Environmental impact.

As presented in Section 4, we are partners with CybeleTech in the framework of the EUPEX EuroHPC project. CybeleTech is a French company specialized in precision agriculture. Within the framework of our collaboration, we propose to focus our efforts on a scale-oriented data management mechanism targeting two CybeleTech use-cases. They address irrigation scheduling for orchards and optimal harvest date for corn, and their models require the acquisition of large volumes of remote data. The overall goal is to improve the accuracy of plant growth models and improve decision making for precision agriculture. The underlying approach in favour of precision agriculture has also encountered some criticism 1.

6 Highlights of the year

6.1 Awards

Two of the team's papers 27, 28 have been nominated for the Best Paper Award at the HiPC conference in December 2024 in Bangalore, India.

6.2 SC'24 Program Chair

Guillaume Pallez was the Program Chair of SC'24, the top conference in the area of HPC (around 18,000 participants this year).
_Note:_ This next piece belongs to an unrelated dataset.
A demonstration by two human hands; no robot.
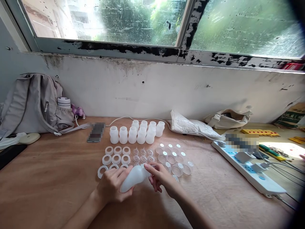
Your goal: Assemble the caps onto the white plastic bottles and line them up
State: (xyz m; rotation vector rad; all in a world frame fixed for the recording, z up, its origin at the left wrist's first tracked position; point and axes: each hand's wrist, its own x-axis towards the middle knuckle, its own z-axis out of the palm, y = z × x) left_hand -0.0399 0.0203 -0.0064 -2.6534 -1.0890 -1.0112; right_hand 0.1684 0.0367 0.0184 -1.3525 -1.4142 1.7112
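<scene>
My left hand (113, 186) is wrapped round a white translucent plastic bottle (133, 180), held tilted over the wooden table (54, 178). At the bottle's neck my right hand (160, 176) pinches with thumb and fingertips; what is between them is too small to make out. Just beyond the hands lie several white rings (116, 158), several small clear valves (142, 155) and several clear caps (173, 157). Behind those stand several more white bottles (137, 132) in rows.
A grey backpack (30, 103) leans on the wall at the left, with a phone (95, 132) beside it. A white padded bag (193, 126) and a beige pouch (227, 118) lie at the back right. A white power strip (252, 173) with plugs and tools is to the right.
</scene>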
6.3 HiPC 2025 Program Chair

François Tessier has been selected to serve as a Program Co-Chair of HiPC 2025, a selective international conference in our domain.

6.4 ISPDC 2025 General Co-Chairs

Alexandru Costan and François Tessier will be the General Co-Chairs of ISPDC 2025, a distributed systems conference which will be organized in Rennes in 2025.

7 New software, platforms, open data

7.1 New software

7.1.1 Damaris

Keywords:
Visualization, I/O, HPC, Exascale, High performance computing
Scientific Description:

Damaris is a middleware for I/O and data management targeting large-scale, MPI-based HPC simulations. It initially proposed to dedicate cores for asynchronous I/O in multicore nodes of recent HPC platforms, with an emphasis on ease of integration in existing simulations, efficient resource usage (with the use of shared memory) and simplicity of extension through plug-ins.

Over the years, Damaris has evolved into a more elaborate system, providing the possibility to use dedicated cores or dedicated nodes to in situ data processing and visualization. It proposes a seamless connection to the VisIt visualization framework to enable in situ visualization with minimum impact on run time. Damaris provides an extremely simple API and can be easily integrated into the existing large-scale simulations.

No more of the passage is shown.